TASK.
With pictures left out, retype the lines from the start of the records through the one that contains "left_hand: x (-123".

PROVIDED DATA.
......
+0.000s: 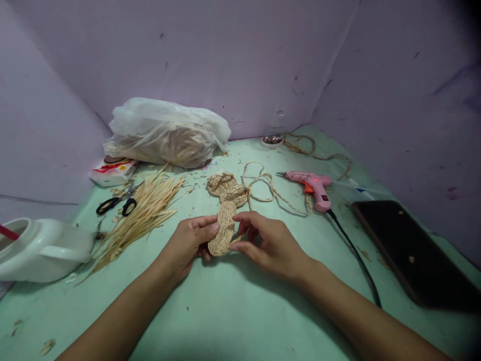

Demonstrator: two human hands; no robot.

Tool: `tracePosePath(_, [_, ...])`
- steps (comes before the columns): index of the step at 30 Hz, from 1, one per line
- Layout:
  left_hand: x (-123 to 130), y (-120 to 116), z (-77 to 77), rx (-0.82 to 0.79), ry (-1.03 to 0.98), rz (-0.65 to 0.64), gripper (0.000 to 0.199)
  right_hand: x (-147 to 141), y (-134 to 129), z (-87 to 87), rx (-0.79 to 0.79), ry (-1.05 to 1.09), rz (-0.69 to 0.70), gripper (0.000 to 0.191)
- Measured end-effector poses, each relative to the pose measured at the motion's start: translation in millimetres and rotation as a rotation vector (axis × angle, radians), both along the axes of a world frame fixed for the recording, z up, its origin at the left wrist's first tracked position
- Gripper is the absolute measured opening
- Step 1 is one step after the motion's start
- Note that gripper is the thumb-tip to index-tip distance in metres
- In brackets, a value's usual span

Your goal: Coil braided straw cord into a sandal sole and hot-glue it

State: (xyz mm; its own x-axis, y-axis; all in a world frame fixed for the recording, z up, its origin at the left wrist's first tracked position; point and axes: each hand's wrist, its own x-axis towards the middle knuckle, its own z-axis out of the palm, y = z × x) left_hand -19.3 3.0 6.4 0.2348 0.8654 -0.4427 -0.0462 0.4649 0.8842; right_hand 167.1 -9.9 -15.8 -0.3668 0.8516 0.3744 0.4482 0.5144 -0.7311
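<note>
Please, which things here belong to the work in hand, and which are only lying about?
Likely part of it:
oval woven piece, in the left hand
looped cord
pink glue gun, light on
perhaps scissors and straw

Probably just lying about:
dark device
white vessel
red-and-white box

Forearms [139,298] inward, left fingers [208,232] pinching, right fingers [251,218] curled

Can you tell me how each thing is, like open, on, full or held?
Woven piece: held in left hand
Pale rope: loosely looped
Glue gun: on its side, red light lit
Scissors: handles apart
Plastic bag: bulging
Straw: loose
Phone: flat, screen dark
Jug: open, red stick inside
Small dish: holding colourful bits
</note>
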Motion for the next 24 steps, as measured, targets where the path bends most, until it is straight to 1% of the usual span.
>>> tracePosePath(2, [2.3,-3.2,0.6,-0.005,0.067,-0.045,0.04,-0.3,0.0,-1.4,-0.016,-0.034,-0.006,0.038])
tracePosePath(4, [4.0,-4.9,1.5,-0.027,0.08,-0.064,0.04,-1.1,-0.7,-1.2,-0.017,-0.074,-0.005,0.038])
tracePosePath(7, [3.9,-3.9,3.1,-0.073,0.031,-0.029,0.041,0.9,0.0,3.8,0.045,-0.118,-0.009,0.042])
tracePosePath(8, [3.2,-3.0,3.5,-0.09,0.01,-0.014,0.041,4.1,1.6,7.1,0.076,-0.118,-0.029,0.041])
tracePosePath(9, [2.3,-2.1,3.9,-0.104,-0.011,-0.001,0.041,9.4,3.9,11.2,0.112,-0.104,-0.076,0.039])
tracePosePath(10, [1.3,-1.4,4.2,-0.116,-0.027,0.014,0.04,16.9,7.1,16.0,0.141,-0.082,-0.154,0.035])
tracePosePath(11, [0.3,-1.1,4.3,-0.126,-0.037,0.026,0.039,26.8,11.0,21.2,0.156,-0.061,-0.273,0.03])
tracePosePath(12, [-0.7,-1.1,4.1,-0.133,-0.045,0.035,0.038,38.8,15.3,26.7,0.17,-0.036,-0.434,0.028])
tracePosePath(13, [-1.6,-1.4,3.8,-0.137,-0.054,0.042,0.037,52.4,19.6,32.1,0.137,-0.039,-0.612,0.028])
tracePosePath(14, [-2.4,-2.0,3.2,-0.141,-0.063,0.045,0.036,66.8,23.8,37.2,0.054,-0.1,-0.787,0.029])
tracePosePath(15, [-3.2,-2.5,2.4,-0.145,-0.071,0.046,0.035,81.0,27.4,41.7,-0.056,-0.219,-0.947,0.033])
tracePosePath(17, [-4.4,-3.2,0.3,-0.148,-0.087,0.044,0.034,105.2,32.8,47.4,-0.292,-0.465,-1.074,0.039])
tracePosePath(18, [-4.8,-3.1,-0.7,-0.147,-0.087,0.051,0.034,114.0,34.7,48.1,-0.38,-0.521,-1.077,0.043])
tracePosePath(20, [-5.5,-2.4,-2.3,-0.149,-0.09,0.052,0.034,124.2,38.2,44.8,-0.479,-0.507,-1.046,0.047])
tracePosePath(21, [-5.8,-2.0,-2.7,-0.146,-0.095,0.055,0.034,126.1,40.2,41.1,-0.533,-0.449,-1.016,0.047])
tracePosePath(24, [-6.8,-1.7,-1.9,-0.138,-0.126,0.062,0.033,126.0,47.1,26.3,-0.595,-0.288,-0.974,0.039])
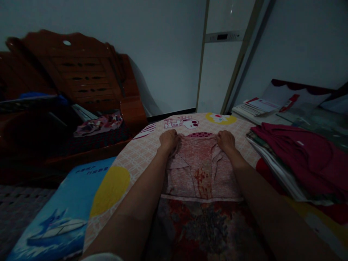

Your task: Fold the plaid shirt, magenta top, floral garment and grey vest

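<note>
A pinkish garment (181, 181) with a reddish-brown pattern down its middle lies on a round table with a patterned cloth (136, 159). My left hand (169, 140) is closed on the garment's far left corner, and my right hand (226, 140) is closed on its far right corner. Between the hands the far edge runs nearly straight, and parts of the sides are folded inward. Nearer to me is dark fabric with a red and grey floral pattern (203, 224); whether it belongs to the garment I cannot tell.
Folded clothes with a dark red one on top (301, 152) lie at the right. Behind them a side table (250, 116) holds papers. At the left are a carved wooden chair (81, 72) with cloth on it and a blue printed item (67, 206).
</note>
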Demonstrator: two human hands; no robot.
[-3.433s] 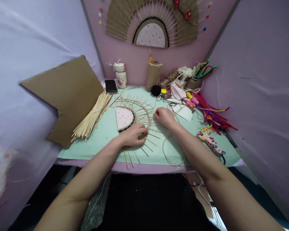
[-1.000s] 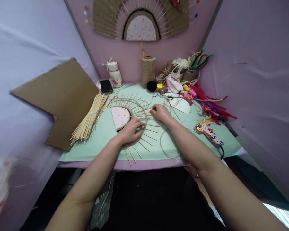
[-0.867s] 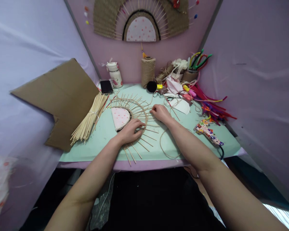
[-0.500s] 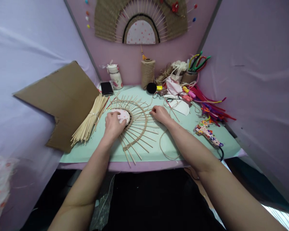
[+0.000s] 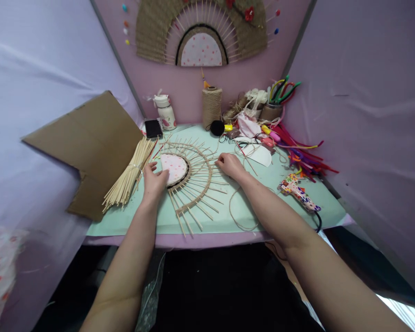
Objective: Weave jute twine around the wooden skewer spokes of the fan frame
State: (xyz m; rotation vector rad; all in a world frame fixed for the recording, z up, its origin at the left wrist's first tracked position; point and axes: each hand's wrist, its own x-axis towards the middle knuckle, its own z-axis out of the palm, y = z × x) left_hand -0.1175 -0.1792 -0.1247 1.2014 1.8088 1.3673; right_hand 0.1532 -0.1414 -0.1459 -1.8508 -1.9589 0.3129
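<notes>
A half-round fan frame with thin sticks and a band of woven twine [image 5: 210, 177] lies on the pale green table. Its white, dotted centre piece [image 5: 174, 168] faces left. My left hand [image 5: 154, 180] is at the straight left edge of that centre, thumb on the edge and fingers apart. At the stick tips on the right, my right hand [image 5: 228, 165] has its fingers pinched together; what they hold is too small to make out, though loose twine [image 5: 230, 208] loops on the table below it.
A stick bundle [image 5: 126, 177] and cardboard [image 5: 90, 143] stand left. Behind are a bottle [image 5: 166, 113], phone [image 5: 153, 128] and twine spool [image 5: 212, 108]. Pipe cleaners [image 5: 299, 150] and a patterned glue gun [image 5: 299, 191] lie right. A finished fan [image 5: 148, 37] hangs on the wall.
My left hand has slid left off the dotted centre to its edge, uncovering it. The fan frame has turned or shifted slightly. My right hand has hardly moved.
</notes>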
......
TASK RESULT.
+0.000s: 

Demonstrator: two human hands; no robot.

Tool: `tracePosePath(_, [_, ...])`
- steps (comes before the columns): index of the step at 30 Hz, from 1, one per line
- Layout:
  left_hand: x (-123 to 130), y (-120 to 116), z (-77 to 77), rx (-0.82 to 0.79), ry (-1.03 to 0.98), rz (-0.65 to 0.64), gripper (0.000 to 0.199)

This output contains the complete answer.